# Proof of de Chaisemartin and d’Haultfoeuille (2020) under staggered treatment adoption

$$\newcommand{\E}{\mathbb{E}}$$ $$\newcommand{\indicator}{ \mathbf{1}\{#1\} }$$

In my recent chapter in the Handbook of Labor, Human Resources, and Population Economics, I included proofs of results from Goodman-Bacon (Journal of Econometrics, 2021) and Sun and Abraham (Journal of Econometrics, 2021) basically with the idea of trying to write these results down in similar notation. I didn’t include the result from de Chaisemartin and d’Haultfoeuille (American Economic Review, 2020) just due to space limitations, but we are building on that result in a couple of recent papers, and I write this sort of proof just infrequently enough that I have to figure it out over and over. I’m going to just include the proof for the oft-considered case with staggered treatment adoption, no anticipation, and no units treated in the first period. I’m also using the same notation I always use – if it’s confusing, check out my handbook chapter. And, just to be clear, I’m not inventing anything here, just putting down a proof of a nice result in a familiar notation for me.

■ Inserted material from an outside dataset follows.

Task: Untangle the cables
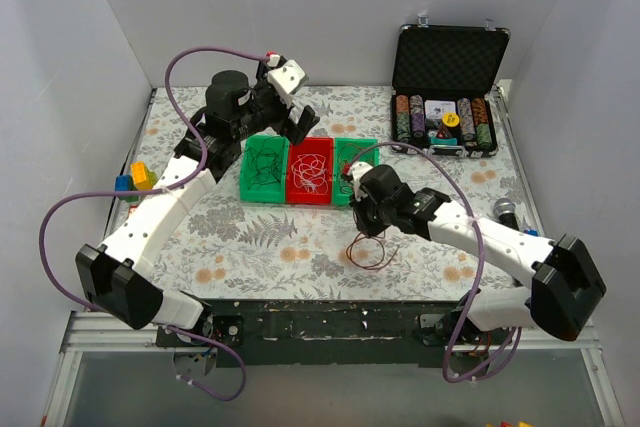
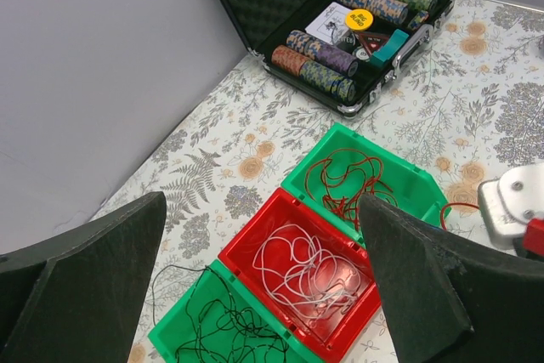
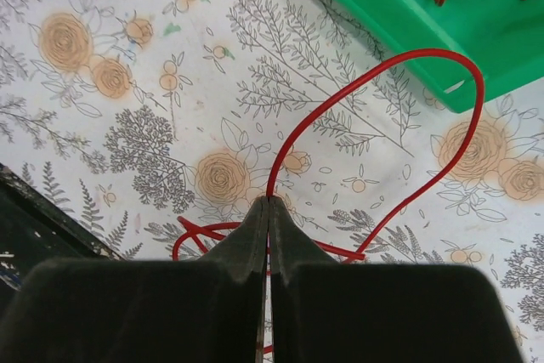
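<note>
1. We've got the right gripper low over the table, just in front of the row of three bins. Its jaws are pressed together, and they're pinching a red cable.
2. In the right wrist view, that red cable comes out of the closed tips of the right gripper, arches up over the corner of the right green bin and curves back down onto the floral cloth. A few more red loops lie on the table just under the fingers.
3. From the top view, the loose part of that cable sits as a small coil on the table right below the gripper.
4. The left gripper hangs above the far side of the bins with its jaws spread wide and nothing between them. Its wrist view looks straight down between the two fingers at the bins.
5. What's in the bins:
   - The left green bin holds a dark cable in a loose tangle.
   - The red bin in the middle holds a white cable.
   - The right green bin holds more red cable.
6. At the far right corner of the table there's an open black case full of poker chips, well apart from both grippers.
</note>
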`<state>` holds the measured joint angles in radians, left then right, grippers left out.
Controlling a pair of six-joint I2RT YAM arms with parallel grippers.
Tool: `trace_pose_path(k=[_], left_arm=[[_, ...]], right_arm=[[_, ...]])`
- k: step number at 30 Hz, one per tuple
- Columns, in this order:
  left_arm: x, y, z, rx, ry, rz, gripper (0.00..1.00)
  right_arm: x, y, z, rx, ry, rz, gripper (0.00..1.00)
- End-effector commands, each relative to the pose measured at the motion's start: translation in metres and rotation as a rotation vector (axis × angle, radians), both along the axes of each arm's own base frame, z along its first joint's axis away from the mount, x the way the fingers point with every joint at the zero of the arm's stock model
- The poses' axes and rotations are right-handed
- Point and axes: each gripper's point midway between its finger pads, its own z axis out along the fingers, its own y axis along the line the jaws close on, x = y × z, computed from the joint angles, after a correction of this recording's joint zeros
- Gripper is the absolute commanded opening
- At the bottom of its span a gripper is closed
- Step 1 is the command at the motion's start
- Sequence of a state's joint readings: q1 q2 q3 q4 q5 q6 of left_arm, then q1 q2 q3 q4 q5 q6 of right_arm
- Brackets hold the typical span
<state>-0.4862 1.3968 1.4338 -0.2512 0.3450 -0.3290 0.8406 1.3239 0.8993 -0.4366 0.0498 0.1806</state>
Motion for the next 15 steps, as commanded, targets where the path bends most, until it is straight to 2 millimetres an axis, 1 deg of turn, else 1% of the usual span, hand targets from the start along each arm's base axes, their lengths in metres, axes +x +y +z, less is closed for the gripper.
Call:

The main assumption underlying all of this is the following parallel trends assumption:

For all $$g \in \mathcal{G}$$, and $$t=2,\ldots,\mathcal{T}$$,

$\E[\Delta Y_t(0) | G=g] = \E[\Delta Y_t(0)]$

which says that the path of untreated potential outcomes is the same for all groups across all time periods.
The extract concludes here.